United States District Court, C.D. California

December 4, 2019

Cheryl Thurston
v.
Spectrum Wine Auctions, LLC

          PRESENT: HONORABLE JOSEPHINE L. STATON, UNITED STATES DISTRICT JUDGE

          CIVIL MINUTES - GENERAL

         PROCEEDINGS: (IN CHAMBERS) ORDER GRANTING PLAINTIFF'S MOTION TO REMAND ACTION TO ORANGE COUNTY SUPERIOR COURT (Doc. 9)

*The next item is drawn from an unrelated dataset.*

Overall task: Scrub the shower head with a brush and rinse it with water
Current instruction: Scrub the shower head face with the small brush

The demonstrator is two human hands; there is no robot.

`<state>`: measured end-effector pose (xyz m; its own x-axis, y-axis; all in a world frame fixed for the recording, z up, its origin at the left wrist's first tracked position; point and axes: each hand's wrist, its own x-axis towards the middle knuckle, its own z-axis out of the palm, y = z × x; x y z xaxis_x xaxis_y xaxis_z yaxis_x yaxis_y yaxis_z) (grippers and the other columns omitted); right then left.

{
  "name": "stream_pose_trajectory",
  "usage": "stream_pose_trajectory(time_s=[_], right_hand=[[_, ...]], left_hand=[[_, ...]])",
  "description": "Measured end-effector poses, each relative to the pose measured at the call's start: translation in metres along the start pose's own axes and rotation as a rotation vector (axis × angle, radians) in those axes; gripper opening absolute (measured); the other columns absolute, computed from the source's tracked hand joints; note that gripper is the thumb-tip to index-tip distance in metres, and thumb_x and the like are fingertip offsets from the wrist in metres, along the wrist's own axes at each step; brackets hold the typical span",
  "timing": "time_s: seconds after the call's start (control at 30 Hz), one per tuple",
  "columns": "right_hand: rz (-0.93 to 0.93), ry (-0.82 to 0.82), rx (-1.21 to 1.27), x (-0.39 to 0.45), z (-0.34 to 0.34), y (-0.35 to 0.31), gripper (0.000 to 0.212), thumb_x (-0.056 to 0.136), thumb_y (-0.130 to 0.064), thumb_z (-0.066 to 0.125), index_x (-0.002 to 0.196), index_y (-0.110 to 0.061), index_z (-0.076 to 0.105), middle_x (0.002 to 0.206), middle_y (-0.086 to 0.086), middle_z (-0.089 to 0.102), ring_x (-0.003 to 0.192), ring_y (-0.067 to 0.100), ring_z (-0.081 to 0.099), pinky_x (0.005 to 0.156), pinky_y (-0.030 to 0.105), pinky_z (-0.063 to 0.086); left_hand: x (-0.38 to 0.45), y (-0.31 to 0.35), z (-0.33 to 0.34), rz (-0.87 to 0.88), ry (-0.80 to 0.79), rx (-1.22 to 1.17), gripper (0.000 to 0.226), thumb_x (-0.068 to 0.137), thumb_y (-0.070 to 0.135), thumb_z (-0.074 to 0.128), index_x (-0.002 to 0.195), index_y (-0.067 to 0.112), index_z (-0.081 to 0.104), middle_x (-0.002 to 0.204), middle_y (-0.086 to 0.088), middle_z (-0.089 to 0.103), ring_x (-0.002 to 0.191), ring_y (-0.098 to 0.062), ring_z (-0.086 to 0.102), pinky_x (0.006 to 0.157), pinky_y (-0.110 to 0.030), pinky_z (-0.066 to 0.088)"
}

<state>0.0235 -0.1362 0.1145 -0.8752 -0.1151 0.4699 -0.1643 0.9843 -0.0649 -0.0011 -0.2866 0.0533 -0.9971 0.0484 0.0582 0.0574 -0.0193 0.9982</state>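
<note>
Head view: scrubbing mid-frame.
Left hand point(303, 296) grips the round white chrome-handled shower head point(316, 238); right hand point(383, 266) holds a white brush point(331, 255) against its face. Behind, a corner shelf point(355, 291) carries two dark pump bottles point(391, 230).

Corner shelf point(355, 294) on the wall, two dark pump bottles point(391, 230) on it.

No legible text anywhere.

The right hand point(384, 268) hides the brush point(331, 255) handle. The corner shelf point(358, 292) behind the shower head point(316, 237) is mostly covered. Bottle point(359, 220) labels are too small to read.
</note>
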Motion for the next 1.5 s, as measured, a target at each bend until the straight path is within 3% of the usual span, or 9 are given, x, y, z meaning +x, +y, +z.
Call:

         Defendant Spectrum Wine Auctions, LLC removed the instant action to this Court on September 12, 2019. (Notice of Removal, Doc. 1.) The Notice of Removal asserts federal question jurisdiction pursuant to 28 U.S.C. § 1331 and therefore removability pursuant to 28 U.S.C. §§ 1441(a), 1443. (Id. ¶ 3.) Although Plaintiff pleads only a state-law cause of action-violation of California's Unruh Act, Cal. Civ. Code § 51 et seq.- Defendant asserts that such claim necessarily raises a federal question because Plaintiff's Unruh Act claim appears predicated on an underlying violation of the Americans with Disabilities Act (“ADA”), 42 U.S.C. § 12182 et seq. (Id. ¶ 4.) On October 15, 2019, noting that this Court as well as numerous others in this district have rejected removal in similar circumstances, Plaintiff filed the present Motion to Remand this case to Orange County Superior Court. (Mot., Doc. 9.) Defendant has not filed an opposition[1]. Having considered the Motion, for the reasons given below, the Court REMANDS the action to Orange County Superior Court, Case No. 30-2019-01093003-CU-CR-CJC.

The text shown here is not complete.